By inputting the known values of enthalpies, velocities, and heat transfer into this equation, we can solve for the specific work developed by the turbine. This method assures that all inflows and outflows of energy are accurately accounted for.

Enthalpy is a measure of the total heat content in a thermodynamic system and plays a crucial role in energy analysis. It combines internal energy with the product of pressure and volume, allowing us to account for energy in terms of pressure and temperature. For air, enthalpy values can be derived from thermodynamic tables or ideal gas assumptions. In our turbine exercise:

• Inlet enthalpy: \(h_{\text{in}} = 158 \text{ BTU/lb}\) at \(75 \text{ lbf/in}^2\) and \(800^{\text{o}}R\)
• Outlet enthalpy: \(h_{\text{out}} = 124 \text{ BTU/lb}\) at \(15 \text{ lbf/in}^2\) and \(600^{\text{o}}R\)

Accurate data from these tables ensure that our energy balance calculations are precise, hence correctly determining the turbine's performance.

Exergy destruction quantifies the loss of potential work in a system due to irreversibilities such as friction, heat loss, and unrestrained expansion. Exergy destruction is critical because it measures efficiency loss.
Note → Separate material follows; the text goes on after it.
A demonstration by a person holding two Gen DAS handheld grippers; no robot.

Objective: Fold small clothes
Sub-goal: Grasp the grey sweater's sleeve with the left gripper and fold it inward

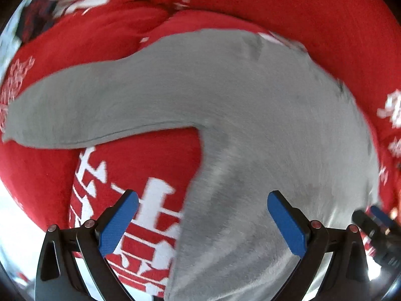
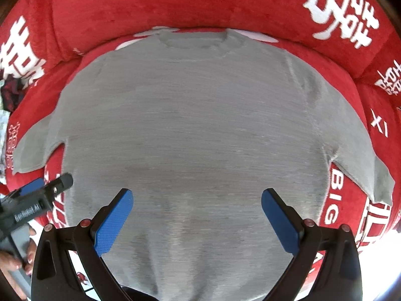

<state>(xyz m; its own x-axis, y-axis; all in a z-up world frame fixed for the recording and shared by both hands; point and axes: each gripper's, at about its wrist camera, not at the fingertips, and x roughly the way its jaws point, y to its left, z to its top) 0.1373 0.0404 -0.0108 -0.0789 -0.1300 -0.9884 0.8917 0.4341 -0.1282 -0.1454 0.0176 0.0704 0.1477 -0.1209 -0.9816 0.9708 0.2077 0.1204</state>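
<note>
We look down from right wrist camera, close above plain grey knit short-sleeved top (image 2: 190,125), facing toward its neckline and red plush cushion with white characters (image 2: 175,2) beyond. From left wrist camera we sit close over same top (image 1: 250,125), at its sleeve side. We share grey top, red cushion (image 1: 313,12); each view catches other gripper at edge.
</note>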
The exergy destruction can be calculated using the exergy balance equation: \[ \text{Exergy destruction} ( \text{B}) = T_0 \frac{q}{T_{\text{surface}}} - w_s \] Here:

• The terms are divided into positive contributions from surroundings heat (first term) and negative work output (second term).
• In our problem: \[ q = 2 \text{ Btu/lb} \] \[ T_{\text{surface}} = 620^{\text{o}}R \] \[ T_0 = 500^{\text{o}}R \]

By plugging the known values into the equation, we find the exergy destruction, helping us understand the inefficiencies within the turbine system.

Specific work is the work done by a turbine per unit mass of the working fluid (in this case, air). It is derived from the steady-state energy equation and represents the amount of mechanical energy generated by the turbine. The specific work is calculated from our energy balance equation: In the given exercise, specific work is calculated as follows: \[ h_{\text{in}} + \frac{V_{\text{in}}^2}{2} + q = h_{\text{out}} + \frac{V_{\text{out}}^2}{2} + w_s \] Plugging in the known values: \[ 158 + \frac{400^2}{2 \times 32.174} + 2 = 124 + \frac{100^2}{2 \times 32.174 } + w_s \] After simplifying, the specific work \(w_s\) was found to be \(19.38 \text{ Btu/lb} \). This value signifies how effectively the turbine converts heat and kinetic energy into mechanical work.